▶ About this exercise: Copy exactly the lines from the first line of the records below through the line containing "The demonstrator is", including both, and nothing else.

[Data items]
# # # # #
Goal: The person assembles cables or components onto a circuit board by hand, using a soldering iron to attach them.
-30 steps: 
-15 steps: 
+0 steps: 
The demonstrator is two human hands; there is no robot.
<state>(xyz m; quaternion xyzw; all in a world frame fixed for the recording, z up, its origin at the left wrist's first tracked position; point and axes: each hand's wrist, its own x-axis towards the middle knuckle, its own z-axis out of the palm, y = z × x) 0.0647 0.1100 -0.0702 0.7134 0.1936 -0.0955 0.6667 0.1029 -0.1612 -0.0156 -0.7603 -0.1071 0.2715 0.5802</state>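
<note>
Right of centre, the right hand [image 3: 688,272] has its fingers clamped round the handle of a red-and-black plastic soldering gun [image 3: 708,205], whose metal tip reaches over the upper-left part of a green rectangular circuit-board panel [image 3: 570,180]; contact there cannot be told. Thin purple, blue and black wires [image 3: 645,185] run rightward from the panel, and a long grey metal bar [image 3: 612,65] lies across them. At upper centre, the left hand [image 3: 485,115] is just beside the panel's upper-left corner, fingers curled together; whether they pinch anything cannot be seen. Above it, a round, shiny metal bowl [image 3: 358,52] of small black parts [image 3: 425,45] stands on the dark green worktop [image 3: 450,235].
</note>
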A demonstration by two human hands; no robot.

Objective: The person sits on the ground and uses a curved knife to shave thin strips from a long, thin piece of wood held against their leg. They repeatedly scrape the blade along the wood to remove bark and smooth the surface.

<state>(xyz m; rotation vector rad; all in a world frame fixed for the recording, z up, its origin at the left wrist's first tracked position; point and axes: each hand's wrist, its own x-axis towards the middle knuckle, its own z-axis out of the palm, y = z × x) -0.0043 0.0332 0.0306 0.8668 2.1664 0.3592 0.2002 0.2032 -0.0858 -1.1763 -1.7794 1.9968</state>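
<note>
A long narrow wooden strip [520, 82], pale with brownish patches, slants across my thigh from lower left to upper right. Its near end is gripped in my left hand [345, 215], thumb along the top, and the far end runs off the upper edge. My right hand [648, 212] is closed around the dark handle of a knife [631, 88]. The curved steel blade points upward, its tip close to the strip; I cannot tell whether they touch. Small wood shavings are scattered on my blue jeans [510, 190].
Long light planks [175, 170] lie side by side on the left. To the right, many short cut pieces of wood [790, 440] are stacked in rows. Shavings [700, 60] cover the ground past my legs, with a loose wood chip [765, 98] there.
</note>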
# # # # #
▶ Solution to the problem:
Goal: The person assembles cables or components onto a circuit board by hand, using a soldering iron to attach them.
-30 steps: 
-15 steps: 
+0 steps: 
The demonstrator is two human hands; there is no robot.

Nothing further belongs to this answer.